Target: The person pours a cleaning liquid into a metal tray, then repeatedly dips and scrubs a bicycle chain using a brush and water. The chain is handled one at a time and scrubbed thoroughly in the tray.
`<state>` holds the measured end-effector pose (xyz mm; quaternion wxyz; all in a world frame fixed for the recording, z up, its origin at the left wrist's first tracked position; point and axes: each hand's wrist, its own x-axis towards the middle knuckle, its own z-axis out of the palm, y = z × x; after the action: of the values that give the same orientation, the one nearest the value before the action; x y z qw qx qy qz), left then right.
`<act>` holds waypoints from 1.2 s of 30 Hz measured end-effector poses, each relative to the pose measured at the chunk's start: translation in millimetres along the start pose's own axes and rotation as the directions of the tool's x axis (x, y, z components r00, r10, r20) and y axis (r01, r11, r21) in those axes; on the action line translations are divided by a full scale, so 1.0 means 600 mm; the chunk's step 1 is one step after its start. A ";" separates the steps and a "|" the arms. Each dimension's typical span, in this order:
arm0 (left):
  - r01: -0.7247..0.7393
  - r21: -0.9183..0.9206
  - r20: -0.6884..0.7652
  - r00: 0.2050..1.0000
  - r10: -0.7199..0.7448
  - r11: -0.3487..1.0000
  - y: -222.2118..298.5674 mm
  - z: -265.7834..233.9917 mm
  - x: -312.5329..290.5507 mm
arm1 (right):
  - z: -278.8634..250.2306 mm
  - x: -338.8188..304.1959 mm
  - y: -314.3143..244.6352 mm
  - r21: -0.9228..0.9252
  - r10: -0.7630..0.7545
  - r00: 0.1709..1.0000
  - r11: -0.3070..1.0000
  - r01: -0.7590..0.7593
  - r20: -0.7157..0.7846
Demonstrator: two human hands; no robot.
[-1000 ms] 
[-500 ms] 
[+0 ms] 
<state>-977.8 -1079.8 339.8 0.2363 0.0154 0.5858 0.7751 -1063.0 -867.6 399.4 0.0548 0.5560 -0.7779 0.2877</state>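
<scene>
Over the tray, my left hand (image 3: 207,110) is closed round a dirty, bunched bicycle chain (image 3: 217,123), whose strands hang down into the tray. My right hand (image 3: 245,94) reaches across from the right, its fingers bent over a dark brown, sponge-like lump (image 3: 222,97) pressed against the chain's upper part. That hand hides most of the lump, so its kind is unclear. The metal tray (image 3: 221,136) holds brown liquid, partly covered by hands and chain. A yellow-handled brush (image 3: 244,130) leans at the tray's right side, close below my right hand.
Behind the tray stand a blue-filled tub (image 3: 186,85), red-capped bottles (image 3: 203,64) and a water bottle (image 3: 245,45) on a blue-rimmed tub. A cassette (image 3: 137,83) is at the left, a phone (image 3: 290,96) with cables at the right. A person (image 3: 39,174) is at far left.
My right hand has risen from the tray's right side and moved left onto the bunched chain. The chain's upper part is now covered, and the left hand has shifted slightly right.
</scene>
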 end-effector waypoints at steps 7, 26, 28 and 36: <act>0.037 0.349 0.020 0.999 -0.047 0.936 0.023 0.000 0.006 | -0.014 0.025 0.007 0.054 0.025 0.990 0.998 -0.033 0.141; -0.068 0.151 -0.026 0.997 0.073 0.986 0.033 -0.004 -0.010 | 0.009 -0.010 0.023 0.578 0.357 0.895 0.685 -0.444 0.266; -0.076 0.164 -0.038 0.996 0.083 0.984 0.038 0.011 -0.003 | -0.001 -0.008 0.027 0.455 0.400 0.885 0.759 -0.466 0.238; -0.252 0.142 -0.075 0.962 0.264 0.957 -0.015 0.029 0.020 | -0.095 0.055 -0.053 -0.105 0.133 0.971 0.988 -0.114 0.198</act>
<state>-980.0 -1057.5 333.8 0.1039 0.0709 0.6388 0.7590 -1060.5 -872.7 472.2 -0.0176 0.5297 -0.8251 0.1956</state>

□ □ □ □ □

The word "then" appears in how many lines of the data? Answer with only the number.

2